Because of the variety of platforms and services, consumers are becoming increasingly frustrated by the multi-channel messaging they manage every day, and are looking increasingly toward simplifying this process. Convergence has become the latest idea to take hold, and many providers are taking note. GoogleVoice launched and will transcribe voicemails into e-mails and send to the user. It will also forward SMS to e-mail and allow users to reply from e-mail.

E-mail marketing can be reformatted for SMS, IMs can be sent via SMS and vice versa, and IMs can be sent on mobile phones, circumventing the SMS process all together. In theory, convergence will simplify communication, but in practice, so far, it can be more of a complication than a solution.

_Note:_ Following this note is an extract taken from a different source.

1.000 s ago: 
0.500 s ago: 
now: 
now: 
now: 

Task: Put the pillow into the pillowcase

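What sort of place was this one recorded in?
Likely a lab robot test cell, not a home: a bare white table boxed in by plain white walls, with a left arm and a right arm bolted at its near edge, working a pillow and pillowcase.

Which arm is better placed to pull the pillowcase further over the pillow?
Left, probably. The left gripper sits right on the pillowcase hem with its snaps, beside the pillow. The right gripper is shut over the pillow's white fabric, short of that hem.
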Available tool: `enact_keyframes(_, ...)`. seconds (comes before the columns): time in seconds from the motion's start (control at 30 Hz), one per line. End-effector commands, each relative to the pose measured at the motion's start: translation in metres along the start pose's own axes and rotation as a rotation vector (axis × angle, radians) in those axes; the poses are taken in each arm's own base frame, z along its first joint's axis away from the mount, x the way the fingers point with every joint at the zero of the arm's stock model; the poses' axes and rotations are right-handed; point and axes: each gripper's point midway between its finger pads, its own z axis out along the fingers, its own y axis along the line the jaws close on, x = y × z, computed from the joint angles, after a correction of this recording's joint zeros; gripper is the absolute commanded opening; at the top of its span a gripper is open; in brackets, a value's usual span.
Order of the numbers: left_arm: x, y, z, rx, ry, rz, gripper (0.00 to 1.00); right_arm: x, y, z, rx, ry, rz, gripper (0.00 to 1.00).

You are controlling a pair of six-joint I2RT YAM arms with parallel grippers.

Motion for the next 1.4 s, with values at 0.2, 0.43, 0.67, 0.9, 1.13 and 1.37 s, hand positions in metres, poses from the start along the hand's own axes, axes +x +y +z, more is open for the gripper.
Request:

In an interesting article this week in ClickZ, an e-mail marketing expert talks about what he sees as the future of messaging, and this indicates the direction convergence will need to go in, in order to be effective:

“The answer lies in providing a single platform that enables real-time, interactive digital messaging across multi-channels with the ability to dynamically and seamlessly morph messages from one channel to another. In short, the industry needs a messaging platform that can mimic how consumers actually communicate today, can accommodate their channel preferences, and enables marketers to manage the flow of communications.

When you think about it, we’re entering an era where it’s not about what happens in just one channel. It’s about what happens in all channels. We need to be thinking in terms of communications being initiated in one channel and consummated in another. The future will be about managing the flow of multiple communications across multiple channels — all in real-time.”

In short, convergence will be a huge part of the future of mobile and online communication. The question is, how can we encourage convergence while meeting the needs of the disparate players in the industry and creating a flow of communications that works across widely different platforms and services?